**What the task asks:** In which lines of the data does the string "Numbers" appear? Copy every one.
========================================================================
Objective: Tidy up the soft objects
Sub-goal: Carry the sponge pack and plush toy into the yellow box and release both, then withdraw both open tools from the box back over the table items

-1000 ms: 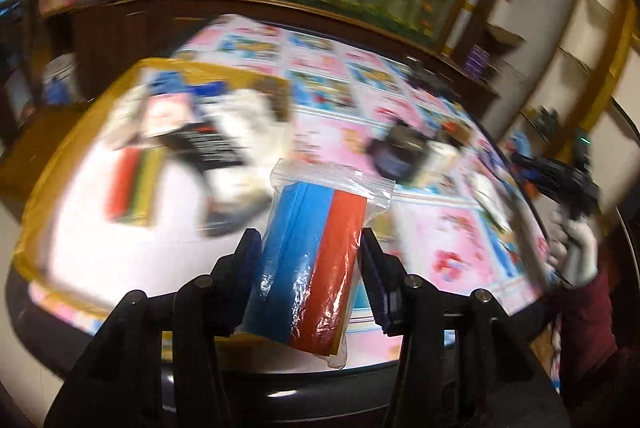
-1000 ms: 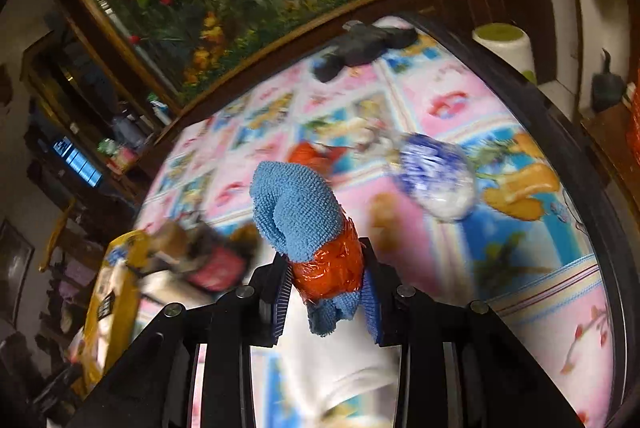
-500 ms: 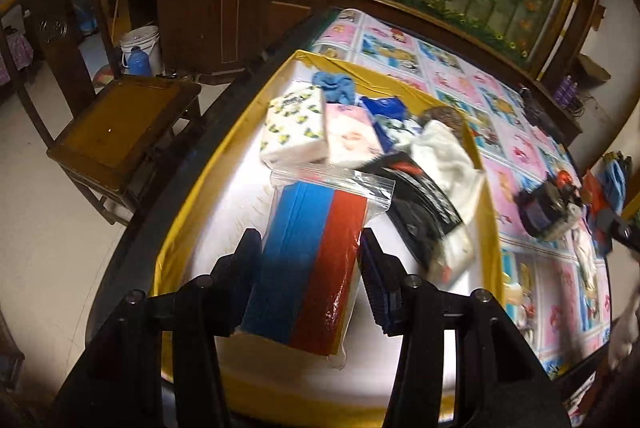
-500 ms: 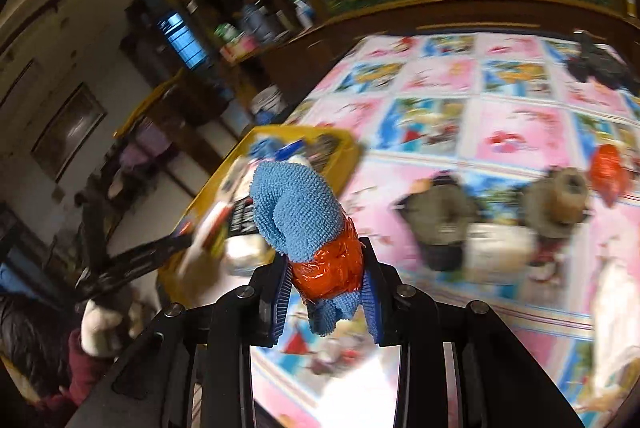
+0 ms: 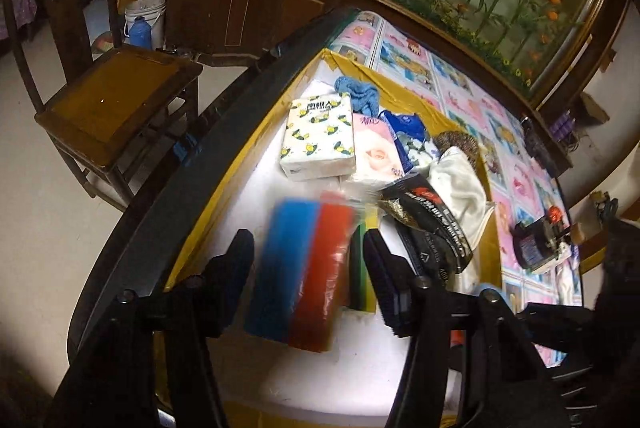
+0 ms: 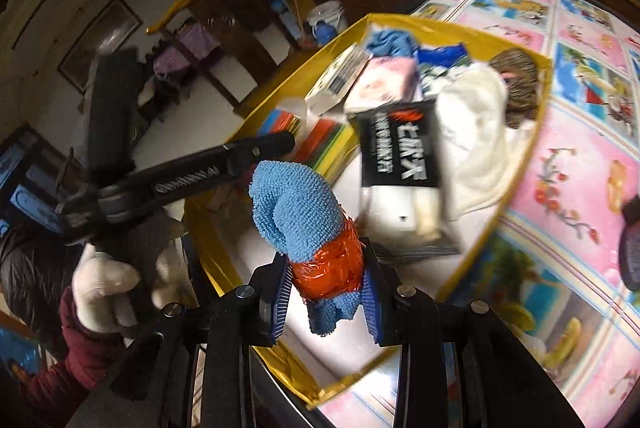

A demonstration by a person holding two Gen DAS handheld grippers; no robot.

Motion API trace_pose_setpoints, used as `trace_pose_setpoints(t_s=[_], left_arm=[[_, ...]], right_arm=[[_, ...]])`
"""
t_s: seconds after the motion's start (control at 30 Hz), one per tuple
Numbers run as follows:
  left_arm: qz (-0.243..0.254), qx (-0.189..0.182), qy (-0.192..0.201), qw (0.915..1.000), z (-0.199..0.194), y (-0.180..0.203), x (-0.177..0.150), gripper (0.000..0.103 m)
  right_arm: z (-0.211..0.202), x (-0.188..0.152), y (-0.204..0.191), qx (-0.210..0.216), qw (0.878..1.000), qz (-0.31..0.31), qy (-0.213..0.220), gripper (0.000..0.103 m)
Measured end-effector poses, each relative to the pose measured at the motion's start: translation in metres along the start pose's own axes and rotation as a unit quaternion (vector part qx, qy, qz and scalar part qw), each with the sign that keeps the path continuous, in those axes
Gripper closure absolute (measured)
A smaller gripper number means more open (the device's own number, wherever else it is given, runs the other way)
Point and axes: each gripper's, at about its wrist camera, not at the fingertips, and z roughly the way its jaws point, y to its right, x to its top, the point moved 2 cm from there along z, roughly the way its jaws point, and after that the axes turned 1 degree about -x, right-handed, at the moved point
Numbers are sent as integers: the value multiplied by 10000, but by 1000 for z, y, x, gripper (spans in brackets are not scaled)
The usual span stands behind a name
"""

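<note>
Releasing cleanly is the job for the left gripper (image 5: 308,260): its jaws are opening, the pads already clear of the bagged blue-and-red sponge pack (image 5: 302,268), which shows blurred between them, over the white floor of the yellow-walled box (image 5: 208,212). A good finish would be to let the pack settle flat beside the green-and-yellow pack (image 5: 362,268), then draw the fingers straight back so neither pad drags the plastic bag along. The right gripper (image 6: 326,286) is clamped on a rolled blue microfibre cloth with an orange wrap (image 6: 316,232), hanging above the box's near corner — it should wait until the left hand (image 6: 104,288) in its white glove is out of the way, since the left tool crosses just in front of the cloth. Counted in the box, from the left wrist view: two tissue packs — one lemon-printed (image 5: 318,138), one pink (image 5: 376,148) — one blue-and-white packet (image 5: 412,136), one loose blue cloth (image 5: 360,94), one black sachet (image 5: 428,220), one white towel (image 5: 460,184), one brownish scourer (image 5: 458,142), and two colour packs.
</note>
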Motion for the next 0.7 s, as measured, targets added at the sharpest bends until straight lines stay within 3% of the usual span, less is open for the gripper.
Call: trace_pose_setpoints(t_s=[0.17,0.27,0.3,0.5,0.7], left_arm=[[-67,-111,55,9999,-7,-1,4,39],[-130,-225,203,9995,-18,3,3,39],[-147,-238,250,9993,-23,4,1,39],[-11,-343,549,9979,-54,27,-17,39],[201,-427,479,9977,-61,50,-33,38]], right_arm=[[26,9,-8,-201,9997,-61,-125,67],[23,11,-15,-225,9997,-99,-28,43],[20,11,-17,-240,9996,-130,37,41],[-9,-10,-20,-241,9986,-288,384,41],[-58,-46,7,-345,9965,-33,763,40]])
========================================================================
**Output for this task:**
Numbers run as follows:
Numbers are sent as integers: the value multiplied by 10000, but by 1000 for z, y, x, gripper (spans in brackets are not scaled)

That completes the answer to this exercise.